__TASK STATEMENT__. All of the records below must be output exactly, with no pictures carried over.

Top of GIVEN DATA

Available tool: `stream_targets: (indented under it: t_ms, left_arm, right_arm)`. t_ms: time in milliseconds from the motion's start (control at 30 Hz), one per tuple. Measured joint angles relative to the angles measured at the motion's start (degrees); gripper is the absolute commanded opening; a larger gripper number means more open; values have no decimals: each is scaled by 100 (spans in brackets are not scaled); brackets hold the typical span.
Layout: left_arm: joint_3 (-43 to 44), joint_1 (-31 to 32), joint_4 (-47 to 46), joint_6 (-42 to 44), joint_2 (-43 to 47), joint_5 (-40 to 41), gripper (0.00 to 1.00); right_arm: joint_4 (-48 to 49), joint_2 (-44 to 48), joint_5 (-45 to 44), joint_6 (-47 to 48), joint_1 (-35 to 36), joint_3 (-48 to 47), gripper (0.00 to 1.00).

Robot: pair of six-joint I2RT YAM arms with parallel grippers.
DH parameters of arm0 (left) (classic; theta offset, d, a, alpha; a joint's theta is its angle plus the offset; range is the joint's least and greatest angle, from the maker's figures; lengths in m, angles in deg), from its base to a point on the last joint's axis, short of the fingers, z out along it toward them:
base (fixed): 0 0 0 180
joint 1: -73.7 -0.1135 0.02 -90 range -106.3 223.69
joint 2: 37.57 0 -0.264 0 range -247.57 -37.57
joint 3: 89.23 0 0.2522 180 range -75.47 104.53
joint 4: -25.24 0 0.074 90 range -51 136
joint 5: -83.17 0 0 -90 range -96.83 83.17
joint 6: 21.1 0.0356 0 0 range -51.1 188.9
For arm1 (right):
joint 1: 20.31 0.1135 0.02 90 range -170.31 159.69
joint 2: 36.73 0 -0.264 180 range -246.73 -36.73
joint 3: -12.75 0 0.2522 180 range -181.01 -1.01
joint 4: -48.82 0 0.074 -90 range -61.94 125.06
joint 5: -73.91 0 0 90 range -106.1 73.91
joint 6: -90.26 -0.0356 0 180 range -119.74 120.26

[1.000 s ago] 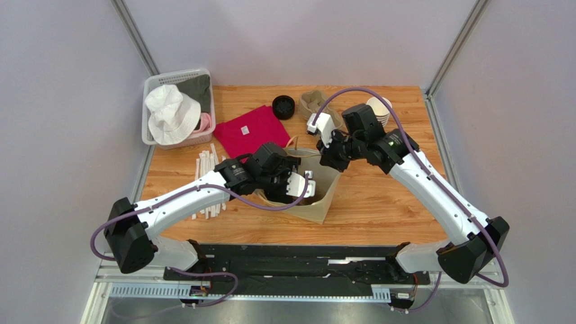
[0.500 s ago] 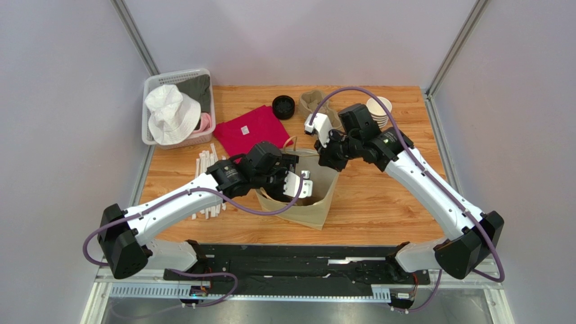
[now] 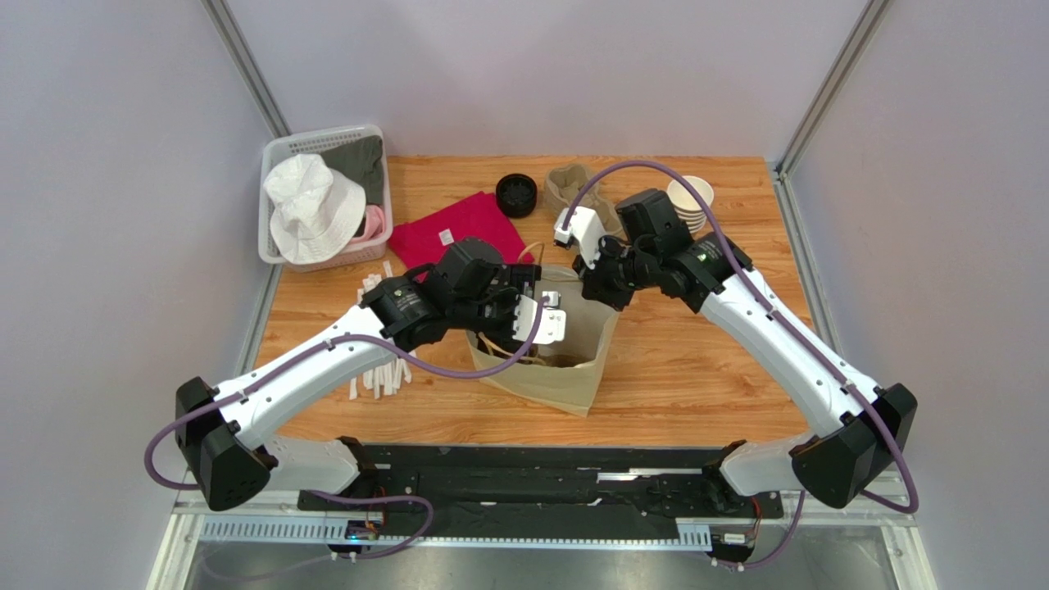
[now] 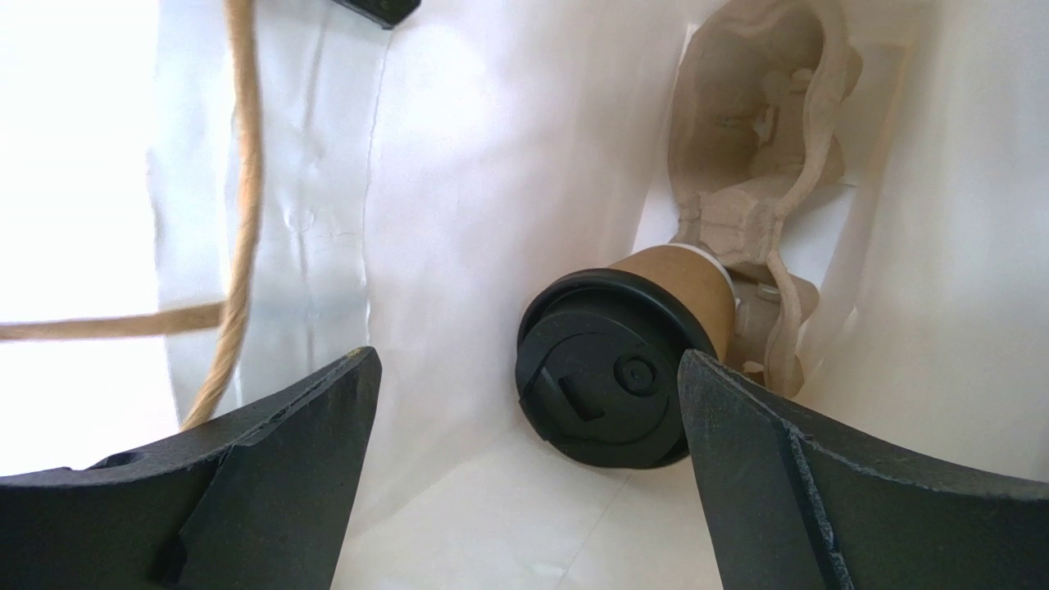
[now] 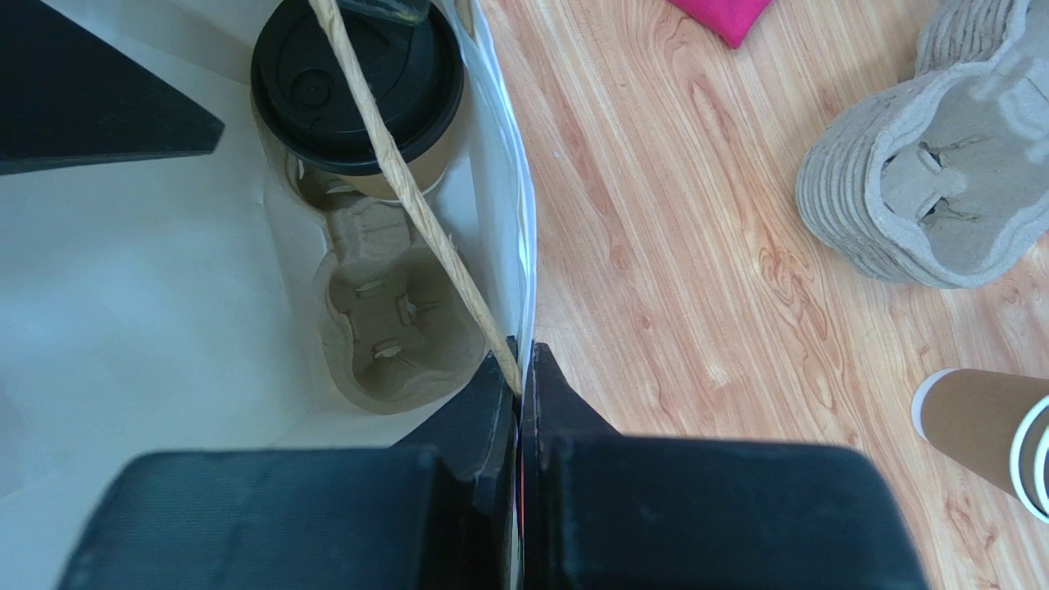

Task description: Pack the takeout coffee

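While the takeout coffee (image 5: 357,86) sits inside the bag, risks by size:

- counter (image 3: 702,369): flat wood, no hazard seen.
- paper bag (image 3: 560,375): stands open on the counter. Its rim is pinched by the right claw (image 5: 522,381), fingers together on the paper wall. Judged risk: a tug or early let-go could fold the wall in or tip the bag, contents w/ it.
- pulp carrier (image 5: 388,326): on bag floor, could slide if bag shifts.
- the coffee: in carrier's far pocket, black lid on. Can't tell if fully seated, so a knock may lean it & leak.
- twine handle (image 5: 406,184): crosses bag mouth right over the cup. The left claw (image 4: 523,369), fingers wide apart & holding nothing, hangs over the cup at the mouth. Lifting out, it could snag the twine & drag the bag.

Writing: none legible. Lid has moulded marks only; bag & cup plain brown. White tag on red cloth (image 3: 456,234) too small to read.
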State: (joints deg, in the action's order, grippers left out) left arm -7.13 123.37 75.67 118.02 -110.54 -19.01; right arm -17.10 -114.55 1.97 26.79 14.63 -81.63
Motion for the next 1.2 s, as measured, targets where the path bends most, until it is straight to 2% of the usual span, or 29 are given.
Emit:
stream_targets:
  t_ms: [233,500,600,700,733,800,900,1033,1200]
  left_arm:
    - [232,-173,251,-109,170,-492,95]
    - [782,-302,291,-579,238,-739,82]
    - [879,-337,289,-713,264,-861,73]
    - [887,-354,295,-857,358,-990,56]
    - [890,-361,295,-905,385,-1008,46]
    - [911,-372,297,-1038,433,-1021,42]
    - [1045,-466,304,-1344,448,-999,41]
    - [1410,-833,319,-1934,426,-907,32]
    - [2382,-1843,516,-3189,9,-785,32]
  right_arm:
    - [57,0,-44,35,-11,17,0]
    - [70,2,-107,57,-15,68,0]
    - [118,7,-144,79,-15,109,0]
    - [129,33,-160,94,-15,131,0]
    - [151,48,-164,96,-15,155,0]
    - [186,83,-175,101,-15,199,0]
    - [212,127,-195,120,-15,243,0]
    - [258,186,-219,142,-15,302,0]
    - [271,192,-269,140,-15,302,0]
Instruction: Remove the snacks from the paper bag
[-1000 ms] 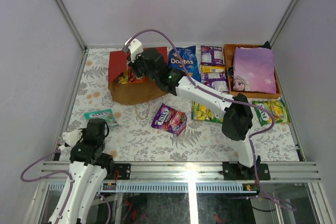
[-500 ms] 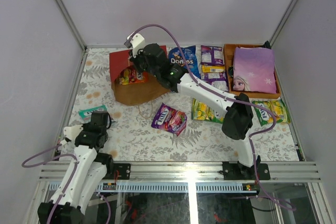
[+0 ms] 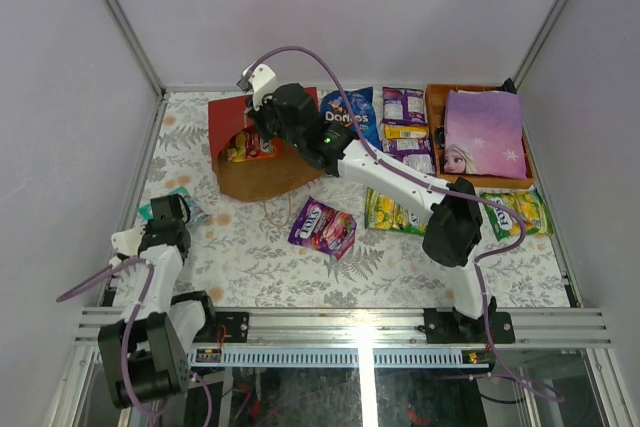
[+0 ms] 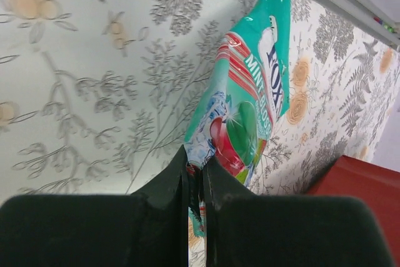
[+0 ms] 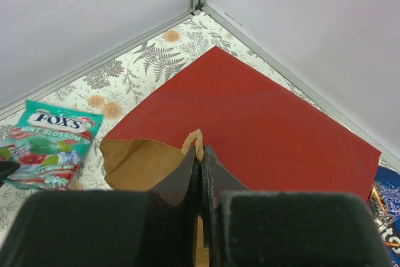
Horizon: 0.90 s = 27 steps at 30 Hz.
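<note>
— Two grippers: state?

— Left gripper: clamped on a corner of the teal pack, near the left wall. Right gripper: I read it pinched tight on the bag, at the rim by a cord handle.

— Bag?

— Far left of the floral cloth, close to the back wall, with a red-yellow pack in its mouth. Bare cloth lies between bag and teal pack.
</note>
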Available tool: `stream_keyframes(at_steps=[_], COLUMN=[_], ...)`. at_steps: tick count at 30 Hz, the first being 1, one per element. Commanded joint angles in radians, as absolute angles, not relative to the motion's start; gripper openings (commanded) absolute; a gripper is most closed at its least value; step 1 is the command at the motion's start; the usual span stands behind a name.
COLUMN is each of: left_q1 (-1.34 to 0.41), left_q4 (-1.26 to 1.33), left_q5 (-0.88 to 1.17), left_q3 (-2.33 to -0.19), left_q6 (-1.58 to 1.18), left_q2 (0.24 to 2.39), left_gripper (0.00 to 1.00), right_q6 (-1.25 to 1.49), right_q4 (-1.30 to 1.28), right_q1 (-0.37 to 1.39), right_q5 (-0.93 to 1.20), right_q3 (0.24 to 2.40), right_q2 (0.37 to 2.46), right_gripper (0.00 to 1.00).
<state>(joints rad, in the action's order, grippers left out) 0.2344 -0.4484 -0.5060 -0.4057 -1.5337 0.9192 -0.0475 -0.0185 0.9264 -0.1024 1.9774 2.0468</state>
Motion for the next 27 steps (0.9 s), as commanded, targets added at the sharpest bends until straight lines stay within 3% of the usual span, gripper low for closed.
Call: stream_keyframes(at_steps=[1, 11, 15, 27], left_q1=[0.276, 0.372, 0.385, 0.47], left_q4=[-0.195, 0.202, 0.065, 0.056], left_q5=[-0.388, 0.069, 0.107, 0.111], left_q3=[-0.439, -0.645, -0.892, -1.289], left_q6=[-1.384, -0.935, -0.767, -0.805], left_q2=[1.045, 1.461, 1.67, 2.018], left_gripper=[0.0, 0.0, 0.0, 0.0], right_q6=[-0.023, -0.018, -0.019, -0.033], right_q4=[0.018, 0.002, -0.001, -0.011], right_q1=[0.92, 0.919, 0.919, 0.919], right_q5=[-0.075, -0.063, -0.055, -0.034], right_q3=[2.001, 2.008, 2.01, 1.987], right_q2=[2.0, 2.0, 1.996, 1.986], right_gripper=[0.0, 0.0, 0.0, 0.0])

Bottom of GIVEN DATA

__EXERCISE SOLUTION__.
Available tool: `stream_targets: (indented under it: t_ms, left_arm, right_arm)`. t_ms: time in milliseconds from the motion's start (control at 30 Hz), one per tuple. Measured joint angles relative to the angles measured at the motion's start (degrees); gripper is the absolute commanded opening; a larger gripper number means more open; values have no decimals: each is scaled by 100 (spans in brackets are not scaled); brackets hold the typical span.
Layout: left_arm: joint_3 (-43 to 44), joint_1 (-31 to 32), joint_4 (-47 to 46), joint_6 (-42 to 44), joint_2 (-43 to 47), joint_5 (-40 to 41), gripper (0.00 to 1.00); right_arm: joint_4 (-48 to 49), joint_2 (-44 to 48), joint_5 (-45 to 44), joint_6 (-47 to 48), joint_1 (-35 to 36), joint_3 (-48 to 47), gripper (0.00 to 1.00).

Robot: pair of six-joint I2RT YAM arms with parallel grippers.
DH parameters of arm0 (left) (classic; theta offset, d, a, alpha; a joint's theta is its angle plus the offset; range is the joint's least and greatest angle, from the maker's figures; lengths in m, angles in deg), from its base to a point on the last joint's axis, short of the fingers, z out along it toward them:
base (fixed): 0 0 0 180
joint 1: -73.7 -0.1135 0.02 -90 range -106.3 223.69
joint 2: 37.57 0 -0.264 0 range -247.57 -37.57
joint 3: 89.23 0 0.2522 180 range -75.47 104.53
joint 4: -25.24 0 0.074 90 range -51 136
joint 5: -83.17 0 0 -90 range -96.83 83.17
joint 6: 21.1 0.0356 0 0 range -51.1 188.9
For arm1 (right):
joint 1: 20.31 0.1135 0.02 90 range -170.31 159.69
joint 2: 36.73 0 -0.264 180 range -246.73 -36.73
joint 3: -12.75 0 0.2522 180 range -181.01 -1.01
joint 4: -48.82 0 0.074 -90 range -61.94 125.06
joint 5: -73.91 0 0 90 range -106.1 73.91
joint 6: -90.26 -0.0356 0 180 range -119.74 120.26

[1.000 s ago] 
[0.500 s ago] 
[now] 
[now] 
[now] 

Task description: Pack the takeout coffee

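While the takeout coffee (image 5: 357,86) sits inside the bag, risks by size:

- counter (image 3: 702,369): flat wood, no hazard seen.
- paper bag (image 3: 560,375): stands open on the counter. Its rim is pinched by the right claw (image 5: 522,381), fingers together on the paper wall. Judged risk: a tug or early let-go could fold the wall in or tip the bag, contents w/ it.
- pulp carrier (image 5: 388,326): on bag floor, could slide if bag shifts.
- the coffee: in carrier's far pocket, black lid on. Can't tell if fully seated, so a knock may lean it & leak.
- twine handle (image 5: 406,184): crosses bag mouth right over the cup. The left claw (image 4: 523,369), fingers wide apart & holding nothing, hangs over the cup at the mouth. Lifting out, it could snag the twine & drag the bag.

Writing: none legible. Lid has moulded marks only; bag & cup plain brown. White tag on red cloth (image 3: 456,234) too small to read.
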State: (joints deg, in the action's order, grippers left out) left arm -7.13 123.37 75.67 118.02 -110.54 -19.01; right arm -17.10 -114.55 1.97 26.79 14.63 -81.63
Motion for the next 1.2 s, as measured, targets where the path bends most, until it is straight to 2% of the usual span, or 29 are given.
Emit:
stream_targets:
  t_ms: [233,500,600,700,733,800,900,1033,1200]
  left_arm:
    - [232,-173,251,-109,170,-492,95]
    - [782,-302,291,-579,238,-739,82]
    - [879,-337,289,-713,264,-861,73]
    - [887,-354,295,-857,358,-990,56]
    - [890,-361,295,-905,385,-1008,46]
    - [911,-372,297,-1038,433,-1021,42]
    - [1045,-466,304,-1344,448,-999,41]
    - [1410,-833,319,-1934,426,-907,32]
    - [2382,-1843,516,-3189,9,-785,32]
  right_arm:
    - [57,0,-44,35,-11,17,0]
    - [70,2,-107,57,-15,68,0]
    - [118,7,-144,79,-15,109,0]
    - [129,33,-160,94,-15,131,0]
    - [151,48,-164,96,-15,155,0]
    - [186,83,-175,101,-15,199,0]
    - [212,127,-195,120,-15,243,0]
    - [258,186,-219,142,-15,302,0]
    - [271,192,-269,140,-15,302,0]
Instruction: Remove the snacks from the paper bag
[-1000 ms] 
[-500 ms] 
[+0 ms] 
[+0 ms] 
[+0 ms] 
Horizon: 0.90 s = 27 steps at 30 Hz.
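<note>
— Two grippers: state?

— Left gripper: clamped on a corner of the teal pack, near the left wall. Right gripper: I read it pinched tight on the bag, at the rim by a cord handle.

— Bag?

— Far left of the floral cloth, close to the back wall, with a red-yellow pack in its mouth. Bare cloth lies between bag and teal pack.
</note>
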Available tool: `stream_keyframes(at_steps=[_], COLUMN=[_], ...)`. at_steps: tick count at 30 Hz, the first being 1, one per element. Commanded joint angles in radians, as absolute angles, not relative to the motion's start; gripper openings (commanded) absolute; a gripper is most closed at its least value; step 1 is the command at the motion's start; the usual span stands behind a name.
COLUMN is each of: left_q1 (-1.34 to 0.41), left_q4 (-1.26 to 1.33), left_q5 (-0.88 to 1.17), left_q3 (-2.33 to -0.19), left_q6 (-1.58 to 1.18), left_q2 (0.24 to 2.39), left_gripper (0.00 to 1.00), right_q6 (-1.25 to 1.49), right_q4 (-1.30 to 1.28), right_q1 (-0.37 to 1.39), right_q5 (-0.93 to 1.20), right_q3 (0.24 to 2.40), right_q2 (0.37 to 2.46), right_gripper (0.00 to 1.00).
<state>(joints rad, in the action's order, grippers left out) 0.2344 -0.4484 -0.5060 -0.4057 -1.5337 0.9192 -0.0475 -0.0185 0.9264 -0.1024 1.9774 2.0468</state>
Motion for the next 27 steps (0.9 s), as commanded, targets added at the sharpest bends until straight lines stay within 3% of the usual span, gripper low for closed.
Call: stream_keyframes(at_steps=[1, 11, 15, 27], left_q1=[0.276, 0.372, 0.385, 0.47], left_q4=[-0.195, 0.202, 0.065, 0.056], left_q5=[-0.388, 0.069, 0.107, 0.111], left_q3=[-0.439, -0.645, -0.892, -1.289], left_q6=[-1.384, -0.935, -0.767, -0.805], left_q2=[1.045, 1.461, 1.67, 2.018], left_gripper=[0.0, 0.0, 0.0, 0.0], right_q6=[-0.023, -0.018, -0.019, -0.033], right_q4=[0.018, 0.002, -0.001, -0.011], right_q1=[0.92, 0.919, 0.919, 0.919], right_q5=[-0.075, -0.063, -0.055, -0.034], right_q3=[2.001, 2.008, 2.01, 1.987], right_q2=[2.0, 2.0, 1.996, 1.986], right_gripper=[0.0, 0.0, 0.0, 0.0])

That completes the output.